WORK ORDER:
Leaving out pictures, output exactly the lines below from the one that has "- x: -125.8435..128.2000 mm" through the one that has "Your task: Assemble", and nothing else.

(Excerpts from a dataset)
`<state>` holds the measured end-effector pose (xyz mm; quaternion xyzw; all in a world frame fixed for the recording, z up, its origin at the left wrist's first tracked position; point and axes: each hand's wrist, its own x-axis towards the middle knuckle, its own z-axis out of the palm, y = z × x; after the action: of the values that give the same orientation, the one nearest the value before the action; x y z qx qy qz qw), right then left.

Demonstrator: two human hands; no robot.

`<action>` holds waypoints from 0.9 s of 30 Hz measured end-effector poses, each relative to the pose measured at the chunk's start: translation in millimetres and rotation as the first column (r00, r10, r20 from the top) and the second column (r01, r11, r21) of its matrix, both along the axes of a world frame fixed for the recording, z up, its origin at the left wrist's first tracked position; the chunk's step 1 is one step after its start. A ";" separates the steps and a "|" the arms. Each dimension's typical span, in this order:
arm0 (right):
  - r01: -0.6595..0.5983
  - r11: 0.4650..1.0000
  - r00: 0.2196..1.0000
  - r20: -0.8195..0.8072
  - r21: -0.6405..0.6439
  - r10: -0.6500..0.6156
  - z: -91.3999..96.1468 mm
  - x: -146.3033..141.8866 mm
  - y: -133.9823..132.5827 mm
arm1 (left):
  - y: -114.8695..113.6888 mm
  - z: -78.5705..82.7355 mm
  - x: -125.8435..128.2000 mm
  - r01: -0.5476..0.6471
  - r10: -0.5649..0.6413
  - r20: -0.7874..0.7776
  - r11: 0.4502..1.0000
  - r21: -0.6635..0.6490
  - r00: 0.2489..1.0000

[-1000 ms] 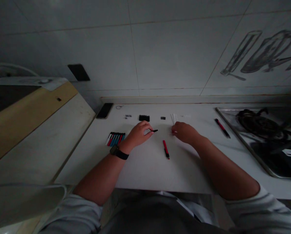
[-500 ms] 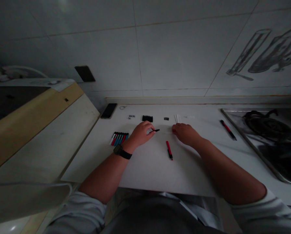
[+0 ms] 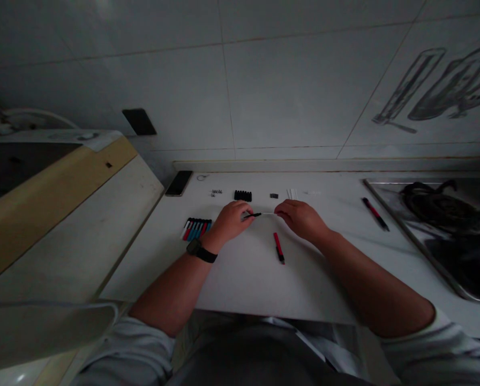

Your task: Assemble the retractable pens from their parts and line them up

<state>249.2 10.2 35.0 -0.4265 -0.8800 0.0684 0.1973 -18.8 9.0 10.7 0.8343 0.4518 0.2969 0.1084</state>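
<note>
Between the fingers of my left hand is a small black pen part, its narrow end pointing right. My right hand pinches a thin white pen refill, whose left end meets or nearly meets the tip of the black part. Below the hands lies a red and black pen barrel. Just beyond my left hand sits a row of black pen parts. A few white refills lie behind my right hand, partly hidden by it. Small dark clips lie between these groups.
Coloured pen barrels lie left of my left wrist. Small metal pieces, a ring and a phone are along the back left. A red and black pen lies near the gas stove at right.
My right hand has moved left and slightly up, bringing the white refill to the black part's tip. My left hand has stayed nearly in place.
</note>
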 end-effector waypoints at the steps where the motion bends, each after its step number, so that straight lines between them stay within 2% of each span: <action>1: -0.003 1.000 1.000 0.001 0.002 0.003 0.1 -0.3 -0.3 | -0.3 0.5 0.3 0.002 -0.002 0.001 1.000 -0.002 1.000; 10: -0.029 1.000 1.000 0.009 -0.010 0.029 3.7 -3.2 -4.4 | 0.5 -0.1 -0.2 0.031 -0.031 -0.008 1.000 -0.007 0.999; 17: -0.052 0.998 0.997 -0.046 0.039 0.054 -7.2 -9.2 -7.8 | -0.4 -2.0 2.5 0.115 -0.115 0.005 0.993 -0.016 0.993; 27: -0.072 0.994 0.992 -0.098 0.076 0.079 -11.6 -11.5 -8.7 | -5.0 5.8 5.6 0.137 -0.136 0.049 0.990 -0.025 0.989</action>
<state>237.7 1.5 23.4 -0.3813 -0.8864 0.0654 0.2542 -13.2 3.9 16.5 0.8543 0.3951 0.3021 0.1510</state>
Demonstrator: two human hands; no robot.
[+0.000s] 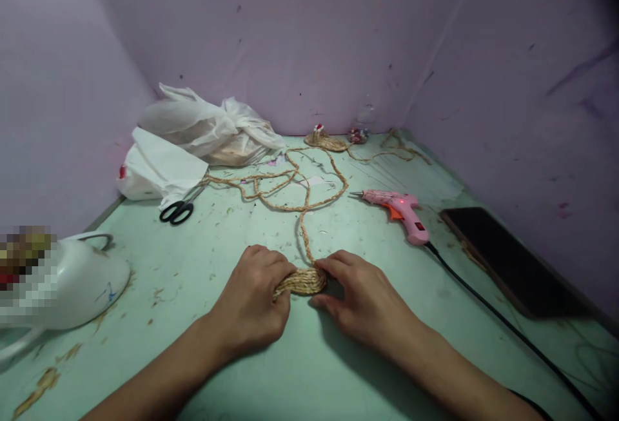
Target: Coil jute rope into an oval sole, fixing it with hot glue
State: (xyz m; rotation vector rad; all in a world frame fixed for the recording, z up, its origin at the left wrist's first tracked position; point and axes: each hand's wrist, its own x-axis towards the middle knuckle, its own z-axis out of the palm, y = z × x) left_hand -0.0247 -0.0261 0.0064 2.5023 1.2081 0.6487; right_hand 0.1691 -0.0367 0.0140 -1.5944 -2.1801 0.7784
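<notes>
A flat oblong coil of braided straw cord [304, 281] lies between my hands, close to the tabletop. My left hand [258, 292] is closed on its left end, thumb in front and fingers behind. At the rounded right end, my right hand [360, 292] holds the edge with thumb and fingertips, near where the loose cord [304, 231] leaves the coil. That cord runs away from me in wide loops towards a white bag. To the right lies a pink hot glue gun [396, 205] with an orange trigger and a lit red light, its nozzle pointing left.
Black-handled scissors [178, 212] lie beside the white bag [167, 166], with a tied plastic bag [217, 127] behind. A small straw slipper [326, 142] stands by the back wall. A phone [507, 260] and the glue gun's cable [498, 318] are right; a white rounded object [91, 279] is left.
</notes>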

YOUR RESPONSE:
  - x: -125.8435..128.2000 mm
  - r01: -0.5476..0.6471
  - r10: -0.5649..0.6413
  - r20: -0.7874..0.7776
  - r11: 0.4502..1.0000
  - r21: -0.6635..0.6490
  - r00: 0.2489..1.0000

[-1000 ms] 
[-500 ms] 
[+0 ms] 

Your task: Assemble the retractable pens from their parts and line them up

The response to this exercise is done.